REQUIRED WORK »
Produce an exact copy of all the data below, dropping every image.

DATA SEGMENT »
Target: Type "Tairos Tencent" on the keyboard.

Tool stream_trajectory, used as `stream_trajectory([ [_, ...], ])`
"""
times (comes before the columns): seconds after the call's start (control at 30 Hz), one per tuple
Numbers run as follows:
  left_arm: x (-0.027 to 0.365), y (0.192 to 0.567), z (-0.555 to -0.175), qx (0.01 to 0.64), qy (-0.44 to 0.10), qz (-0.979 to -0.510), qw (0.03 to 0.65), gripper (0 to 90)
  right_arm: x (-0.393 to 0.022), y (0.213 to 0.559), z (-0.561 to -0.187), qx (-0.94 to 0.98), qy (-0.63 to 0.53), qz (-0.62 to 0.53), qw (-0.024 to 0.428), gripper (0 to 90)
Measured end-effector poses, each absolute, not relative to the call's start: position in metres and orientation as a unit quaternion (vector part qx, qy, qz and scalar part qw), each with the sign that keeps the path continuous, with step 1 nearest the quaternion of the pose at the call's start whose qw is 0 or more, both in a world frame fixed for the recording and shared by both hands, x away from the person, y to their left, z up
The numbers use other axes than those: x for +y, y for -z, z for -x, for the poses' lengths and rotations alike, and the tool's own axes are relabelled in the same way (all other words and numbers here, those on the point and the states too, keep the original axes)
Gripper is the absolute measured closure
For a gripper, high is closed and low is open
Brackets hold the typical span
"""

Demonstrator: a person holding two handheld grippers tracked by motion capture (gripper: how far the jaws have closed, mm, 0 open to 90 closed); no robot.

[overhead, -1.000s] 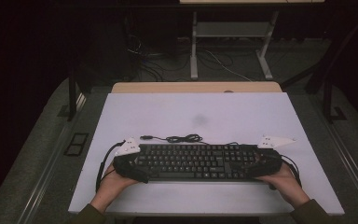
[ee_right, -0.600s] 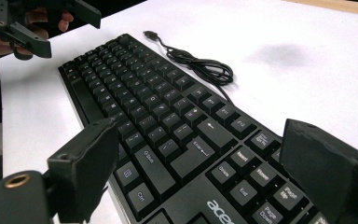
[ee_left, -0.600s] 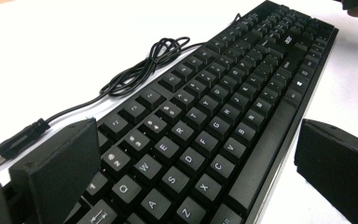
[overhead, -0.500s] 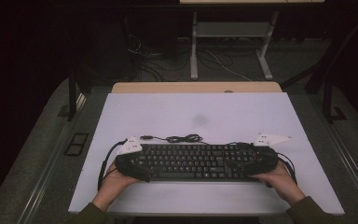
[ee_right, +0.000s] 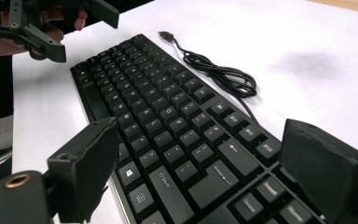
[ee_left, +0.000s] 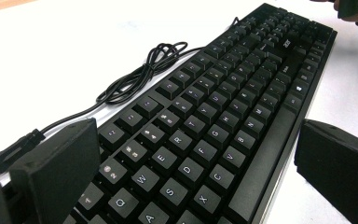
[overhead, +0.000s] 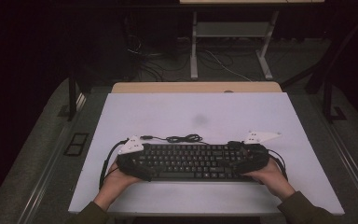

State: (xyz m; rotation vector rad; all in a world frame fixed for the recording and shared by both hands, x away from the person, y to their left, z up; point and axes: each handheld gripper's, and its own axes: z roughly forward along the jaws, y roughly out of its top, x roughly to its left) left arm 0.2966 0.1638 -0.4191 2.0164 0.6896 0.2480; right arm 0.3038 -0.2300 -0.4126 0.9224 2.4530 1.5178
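Observation:
A black keyboard (overhead: 191, 162) lies flat on the white table (overhead: 205, 112) near its front edge. Its black cable (overhead: 182, 138) is coiled just behind it, with the plug (ee_right: 167, 35) lying free. My left gripper (overhead: 135, 164) sits at the keyboard's left end, open, with its jaws astride the keys (ee_left: 186, 140). A strip of table shows between the keyboard's front edge and one of the left jaws. My right gripper (overhead: 251, 161) is at the right end, open, its jaws spread over the keys (ee_right: 191, 140) there.
The back half of the table is bare white, with a faint grey smudge (overhead: 199, 120). A wooden strip (overhead: 196, 87) runs along the far edge. Beyond it are a metal stand (overhead: 230, 46) and floor cables. Floor rails (overhead: 51, 177) flank the table.
My right gripper has slid left, further in over the keyboard's right end. The left gripper and the keyboard have barely moved.

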Motion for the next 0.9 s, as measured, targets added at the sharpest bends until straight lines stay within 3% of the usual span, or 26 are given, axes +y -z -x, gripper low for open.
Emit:
stream_trajectory([
  [0.33,0.162,0.42,-0.296,0.28,-0.1,-0.826,0.479,0.0,-0.217,0.417,-0.308,0.818,-0.493,-0.294,0.044,14.9],
  [0.5,0.162,0.421,-0.297,0.278,-0.099,-0.829,0.476,0.0,-0.21,0.42,-0.309,0.828,-0.483,-0.283,0.036,25.8],
  [0.9,0.161,0.421,-0.296,0.277,-0.099,-0.828,0.477,0.0,-0.205,0.425,-0.306,0.847,-0.462,-0.261,0.028,69.4],
])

ANSWER »
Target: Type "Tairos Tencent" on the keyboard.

Tool stream_trajectory, used as `stream_trajectory([ [_, ...], ])`
"""
times (comes before the columns): seconds after the call's start (control at 30 Hz), one per tuple
Numbers run as follows:
  left_arm: x (-0.027 to 0.365), y (0.192 to 0.567), z (-0.555 to -0.175), qx (0.01 to 0.64), qy (-0.44 to 0.10), qz (-0.979 to -0.510), qw (0.03 to 0.65), gripper (0 to 90)
  right_arm: x (-0.393 to 0.022), y (0.213 to 0.559), z (-0.561 to -0.187), qx (-0.94 to 0.98), qy (-0.63 to 0.53), qz (-0.62 to 0.53), qw (-0.024 to 0.428), gripper (0 to 90)
Measured end-effector poses, each absolute, not relative to the call's start: position in metres and orientation as a unit quaternion (vector part qx, qy, qz and scalar part qw), each with the sign that keeps the path continuous, with step 1 nearest the quaternion of the pose at the call's start whose qw is 0 or more, both in a world frame fixed for the recording and shared by both hands, x away from the person, y to their left, z up
The numbers use other axes than those: x for +y, y for -z, z for -x, for the poses' lengths and rotations alike, and the tool's own axes are relabelled in the same way (all other words and numbers here, those on the point and the states too, keep the original axes)
Gripper is the absolute measured closure
For a gripper, high is closed and low is open
Brackets hold the typical span
"""

Demonstrator: a person holding two handheld grippers tracked by motion capture (gripper: how far the jaws have closed, mm, 0 open to 90 closed); no robot.

[overhead, -1.000s] 
[ee_right, -0.600s] 
[ee_left, -0.600s] 
[overhead, -0.500s] 
[ee_right, +0.000s] 
[ee_left, +0.000s] 
[overhead, +0.000s] 

State: (xyz m; rotation vector rad; all in a world frame fixed for the recording and shared by both hands, x away from the person, y to their left, z up; point and axes: each handheld gripper's, and its own axes: z roughly forward along the jaws, y roughly out of its top, x roughly to its left) left arm 0.2966 0.1638 -0.4191 2.0164 0.6896 0.2480; right arm 0.3038 -0.2300 -0.4126 0.9224 2.4530 1.5178
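Observation:
A black keyboard (overhead: 191, 162) lies flat on the white table (overhead: 205, 112) near its front edge. Its black cable (overhead: 182, 138) is coiled just behind it, with the plug (ee_right: 167, 35) lying free. My left gripper (overhead: 135, 164) sits at the keyboard's left end, open, with its jaws astride the keys (ee_left: 186, 140). A strip of table shows between the keyboard's front edge and one of the left jaws. My right gripper (overhead: 251, 161) is at the right end, open, its jaws spread over the keys (ee_right: 191, 140) there.
The back half of the table is bare white, with a faint grey smudge (overhead: 199, 120). A wooden strip (overhead: 196, 87) runs along the far edge. Beyond it are a metal stand (overhead: 230, 46) and floor cables. Floor rails (overhead: 51, 177) flank the table.
My right gripper has slid left, further in over the keyboard's right end. The left gripper and the keyboard have barely moved.
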
Motion for the next 0.9 s, as measured, targets added at the sharpest bends until straight lines stay within 3% of the usual span, or 26 are given, axes +y -z -x, gripper low for open.
Emit:
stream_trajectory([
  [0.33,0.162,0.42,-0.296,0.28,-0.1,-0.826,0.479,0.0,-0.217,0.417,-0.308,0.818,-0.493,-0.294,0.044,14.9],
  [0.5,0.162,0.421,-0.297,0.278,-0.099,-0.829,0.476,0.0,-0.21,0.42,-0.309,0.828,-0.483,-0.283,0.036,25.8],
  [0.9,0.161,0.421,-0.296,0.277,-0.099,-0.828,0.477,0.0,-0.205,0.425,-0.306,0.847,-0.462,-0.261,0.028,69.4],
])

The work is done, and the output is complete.